• [Task statement]
Print the data that follows again, keeping every line exact.
*** Begin section ***
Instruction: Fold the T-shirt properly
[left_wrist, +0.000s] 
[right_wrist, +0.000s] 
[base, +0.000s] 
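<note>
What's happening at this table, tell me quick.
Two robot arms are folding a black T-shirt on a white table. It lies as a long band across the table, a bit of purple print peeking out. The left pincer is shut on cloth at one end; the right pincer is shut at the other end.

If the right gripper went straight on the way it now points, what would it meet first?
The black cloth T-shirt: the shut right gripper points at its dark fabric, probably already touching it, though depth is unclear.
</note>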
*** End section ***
• [Exercise solution]
Instruction: Fold the T-shirt properly
[left_wrist, +0.000s] 
[right_wrist, +0.000s] 
[base, +0.000s] 
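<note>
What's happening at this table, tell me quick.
Two robot arms are folding a black T-shirt on a white table. It lies as a long band across the table, a bit of purple print peeking out. The left pincer is shut on cloth at one end; the right pincer is shut at the other end.

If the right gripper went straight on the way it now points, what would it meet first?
The black cloth T-shirt: the shut right gripper points at its dark fabric, probably already touching it, though depth is unclear.
</note>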

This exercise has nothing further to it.